2014年2月9日日曜日

Theatre Essay 観劇雑感 “日本史の闇”に「アッサリ」切り込む『洋服解体新書』(2014.2.8 座・高円寺)

『洋服解体新書』わかぎゑふ、山藤貴子、西牟田恵
文明開化で洋装が急にもてはやされた時代に、とある仕立て屋にやんごとない方からの有難いオーダーが入り、起こる騒動を描く。

プログラムで作者のわかぎゑふは「(40代の頃から、歴史の)闇をアッサリ書くことを試してきて、今回やっとひと山登れた気分です」と述べているが、冒頭からしばらくは、登場人物たちの人柄描写的な場面が続く。職人気質を絵に描いたような者(佐藤誓)がいるかと思えば、ある夢を胸に仕立て屋に弟子入りしようとする若者(うえだひろし)も、貴族(伊東孝明)に身請けされ、仕立て屋の店長を務めることになった元・芸者(西牟田恵)も、うさんくさい競売人(浅野彰一)も、ちょいとエキセントリックな「やんごとないお方」(若松武史)も登場。
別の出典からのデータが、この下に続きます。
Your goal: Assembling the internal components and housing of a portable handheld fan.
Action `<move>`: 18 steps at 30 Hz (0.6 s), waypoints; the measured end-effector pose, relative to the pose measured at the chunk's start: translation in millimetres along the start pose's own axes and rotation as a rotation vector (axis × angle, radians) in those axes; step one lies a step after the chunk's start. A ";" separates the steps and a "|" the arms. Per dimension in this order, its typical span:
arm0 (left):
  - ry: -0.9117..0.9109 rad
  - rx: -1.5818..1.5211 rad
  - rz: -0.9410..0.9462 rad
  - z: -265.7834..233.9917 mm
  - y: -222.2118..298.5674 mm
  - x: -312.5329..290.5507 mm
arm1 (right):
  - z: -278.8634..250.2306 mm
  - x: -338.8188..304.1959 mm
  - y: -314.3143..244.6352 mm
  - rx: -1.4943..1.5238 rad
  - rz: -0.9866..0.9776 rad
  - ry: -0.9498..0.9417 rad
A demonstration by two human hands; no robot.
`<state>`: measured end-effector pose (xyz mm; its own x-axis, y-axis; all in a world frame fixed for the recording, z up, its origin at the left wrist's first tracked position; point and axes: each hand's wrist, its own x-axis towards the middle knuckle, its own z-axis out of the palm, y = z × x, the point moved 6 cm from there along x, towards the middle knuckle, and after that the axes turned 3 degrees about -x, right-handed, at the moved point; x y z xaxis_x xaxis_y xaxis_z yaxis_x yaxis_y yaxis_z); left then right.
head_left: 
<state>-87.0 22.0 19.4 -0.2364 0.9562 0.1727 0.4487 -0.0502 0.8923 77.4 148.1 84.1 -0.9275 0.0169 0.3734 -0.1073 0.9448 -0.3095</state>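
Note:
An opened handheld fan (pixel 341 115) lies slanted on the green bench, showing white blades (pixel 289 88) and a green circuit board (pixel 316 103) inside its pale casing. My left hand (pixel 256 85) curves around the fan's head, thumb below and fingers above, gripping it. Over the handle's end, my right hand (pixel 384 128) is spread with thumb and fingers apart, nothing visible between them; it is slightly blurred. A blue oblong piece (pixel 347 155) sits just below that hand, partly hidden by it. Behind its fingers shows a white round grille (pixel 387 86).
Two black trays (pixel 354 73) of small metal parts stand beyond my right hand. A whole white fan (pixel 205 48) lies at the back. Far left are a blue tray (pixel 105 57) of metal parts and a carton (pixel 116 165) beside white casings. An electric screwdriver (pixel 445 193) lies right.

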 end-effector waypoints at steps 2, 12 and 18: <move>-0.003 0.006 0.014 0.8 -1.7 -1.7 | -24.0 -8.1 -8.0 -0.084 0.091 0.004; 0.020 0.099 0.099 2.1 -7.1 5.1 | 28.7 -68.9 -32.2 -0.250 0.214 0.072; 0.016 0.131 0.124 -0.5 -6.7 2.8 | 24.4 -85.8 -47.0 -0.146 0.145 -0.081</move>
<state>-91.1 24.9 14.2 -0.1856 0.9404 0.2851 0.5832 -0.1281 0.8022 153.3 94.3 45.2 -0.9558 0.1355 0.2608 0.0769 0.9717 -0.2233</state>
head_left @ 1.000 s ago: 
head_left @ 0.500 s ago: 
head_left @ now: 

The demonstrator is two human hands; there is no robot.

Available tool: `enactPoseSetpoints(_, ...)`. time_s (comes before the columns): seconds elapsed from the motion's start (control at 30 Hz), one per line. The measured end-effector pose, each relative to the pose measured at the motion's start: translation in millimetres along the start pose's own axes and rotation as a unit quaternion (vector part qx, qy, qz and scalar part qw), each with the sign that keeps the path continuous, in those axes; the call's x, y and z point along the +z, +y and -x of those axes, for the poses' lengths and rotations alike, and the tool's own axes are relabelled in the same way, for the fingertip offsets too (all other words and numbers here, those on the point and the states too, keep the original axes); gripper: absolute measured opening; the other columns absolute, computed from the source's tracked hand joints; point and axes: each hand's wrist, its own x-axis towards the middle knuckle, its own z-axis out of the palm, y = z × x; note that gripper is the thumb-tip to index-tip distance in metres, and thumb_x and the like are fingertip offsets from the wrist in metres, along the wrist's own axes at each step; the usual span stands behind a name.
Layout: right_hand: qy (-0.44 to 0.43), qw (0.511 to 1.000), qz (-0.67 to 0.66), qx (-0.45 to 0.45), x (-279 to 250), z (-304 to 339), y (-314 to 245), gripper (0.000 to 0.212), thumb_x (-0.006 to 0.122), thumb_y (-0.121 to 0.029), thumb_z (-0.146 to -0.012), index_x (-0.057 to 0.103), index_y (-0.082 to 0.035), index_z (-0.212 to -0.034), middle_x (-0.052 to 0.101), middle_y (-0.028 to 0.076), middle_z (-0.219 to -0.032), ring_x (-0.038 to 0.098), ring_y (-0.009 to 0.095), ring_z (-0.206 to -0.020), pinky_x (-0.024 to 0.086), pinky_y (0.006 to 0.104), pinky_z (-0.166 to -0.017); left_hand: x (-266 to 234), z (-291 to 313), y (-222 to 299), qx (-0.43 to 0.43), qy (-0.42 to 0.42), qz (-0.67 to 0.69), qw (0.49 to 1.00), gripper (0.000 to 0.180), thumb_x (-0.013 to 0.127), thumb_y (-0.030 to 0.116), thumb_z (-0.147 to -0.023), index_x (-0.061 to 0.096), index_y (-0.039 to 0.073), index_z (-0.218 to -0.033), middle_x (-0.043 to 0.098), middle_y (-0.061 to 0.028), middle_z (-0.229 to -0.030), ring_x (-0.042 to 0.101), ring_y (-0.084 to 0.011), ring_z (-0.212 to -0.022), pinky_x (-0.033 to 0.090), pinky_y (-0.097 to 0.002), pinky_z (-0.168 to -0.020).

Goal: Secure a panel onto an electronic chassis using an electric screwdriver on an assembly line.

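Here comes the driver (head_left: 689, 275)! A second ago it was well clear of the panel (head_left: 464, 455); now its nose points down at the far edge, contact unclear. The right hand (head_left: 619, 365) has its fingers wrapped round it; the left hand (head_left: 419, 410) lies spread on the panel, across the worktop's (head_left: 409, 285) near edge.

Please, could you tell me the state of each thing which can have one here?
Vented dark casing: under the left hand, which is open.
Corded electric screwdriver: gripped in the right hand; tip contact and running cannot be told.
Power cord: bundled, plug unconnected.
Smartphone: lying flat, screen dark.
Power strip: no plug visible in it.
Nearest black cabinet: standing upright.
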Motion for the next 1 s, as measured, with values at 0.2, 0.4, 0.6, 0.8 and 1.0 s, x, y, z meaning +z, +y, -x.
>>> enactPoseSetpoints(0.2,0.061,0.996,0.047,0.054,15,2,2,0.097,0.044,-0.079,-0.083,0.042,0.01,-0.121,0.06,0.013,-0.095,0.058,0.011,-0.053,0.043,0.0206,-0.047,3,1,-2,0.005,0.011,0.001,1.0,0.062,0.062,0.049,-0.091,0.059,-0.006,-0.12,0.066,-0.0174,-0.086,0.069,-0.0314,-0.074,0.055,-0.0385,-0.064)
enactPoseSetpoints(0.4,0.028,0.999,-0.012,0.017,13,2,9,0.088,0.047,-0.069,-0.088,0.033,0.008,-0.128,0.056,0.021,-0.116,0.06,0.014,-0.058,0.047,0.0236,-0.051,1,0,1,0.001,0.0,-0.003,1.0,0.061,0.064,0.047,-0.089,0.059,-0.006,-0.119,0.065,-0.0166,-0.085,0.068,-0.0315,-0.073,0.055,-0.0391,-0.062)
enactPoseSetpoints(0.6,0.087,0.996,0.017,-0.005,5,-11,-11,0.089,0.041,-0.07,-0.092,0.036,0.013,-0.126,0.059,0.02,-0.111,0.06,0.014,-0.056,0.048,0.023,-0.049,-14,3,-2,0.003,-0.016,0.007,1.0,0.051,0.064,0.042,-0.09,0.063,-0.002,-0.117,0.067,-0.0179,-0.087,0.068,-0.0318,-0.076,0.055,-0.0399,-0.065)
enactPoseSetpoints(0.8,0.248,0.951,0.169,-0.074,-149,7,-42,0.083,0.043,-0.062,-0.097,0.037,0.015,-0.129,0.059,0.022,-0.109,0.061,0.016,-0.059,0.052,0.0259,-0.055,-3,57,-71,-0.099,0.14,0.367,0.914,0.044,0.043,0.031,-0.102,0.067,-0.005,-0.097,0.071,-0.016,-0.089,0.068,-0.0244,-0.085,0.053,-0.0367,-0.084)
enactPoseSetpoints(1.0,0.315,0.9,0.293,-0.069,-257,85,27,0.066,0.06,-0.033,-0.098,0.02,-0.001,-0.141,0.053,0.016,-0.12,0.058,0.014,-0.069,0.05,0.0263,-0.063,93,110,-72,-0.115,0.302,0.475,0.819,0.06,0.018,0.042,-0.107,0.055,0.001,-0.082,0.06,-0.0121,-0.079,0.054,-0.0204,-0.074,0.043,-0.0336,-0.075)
コメディタッチではあるがストーリーとしてはそれほど動きが無いことにうずうずしてきたころ、突如として物語は展開し、ばらばらに見えていた人々の関連性が見えて来る。

今回の「(歴史の)闇」は、劇中で「山城の鬼」と呼ばれる人々のこと。彼らは奈良時代の昔から1200年にわたり天皇に仕えたが、その仕事内容のために人間ではなく「鬼」として扱われてきたという。 ひょんなことから、この「鬼」の一族の女二人(谷川未佳、小椋あずき)が罪に問われ、長老はその身分のため一時は彼女たちの救済をあきらめかける。が、そこに「新しい時代」の「女(店長)の柔らかい思考」が待ったをかけ、それに呼応して関係者たちが一致団結、女たちを救う。すっきり鮮やかに事件は解決するが、「鬼」の存在が継続してゆくことも最後には示される。調べてみるまで筆者も知らなかったが、この「鬼」は「八瀬童子」と呼ばれる人々をモデルにしているらしい。人権や差別問題にも繋がる「人間社会の在り方」について重い問いを投げかけるこの作品、東京公演は「マネー」と「人間」とどちらを優先させるのかと究極の選択を迫っているように見えた都知事選と、奇しくも時期がオーバーラップ。巧まずして絶妙のタイミングとなっている。

『洋服解体新書』若松武史、浅野雅博
場面としては、ポイント、ポイントに差し挟まれる「やんごとない方」と執事の問答が、若松武史の流麗かつ「いわくありげ」な動きと、彼を冷静に受け止める執事役・浅野雅博の安定感ある芝居で抜群に面白い。テレビドラマ『相棒』にゲスト出演時、若松は動かない芝居でニュアンスを豊かに醸し出していたけれど、こういう「動ける芝居」での彼はさらに水を得た魚のようで、観ていてこちらまで楽しくなってくる。日本演劇界の貴重な存在だ。

当日は最後のカーテンコールで、わかぎゑふが「今日は皆さん、遭難覚悟で(笑)大雪の中、お運びくださり有難うございました。無事にお帰りになれるか…それだけが気がかりです」と挨拶。親身な口調で、座員から「お母さん」と慕われているというのが頷ける人柄が感じられた。

2月16日まで座・高円寺、3月13~16日まで近鉄アート館で上演。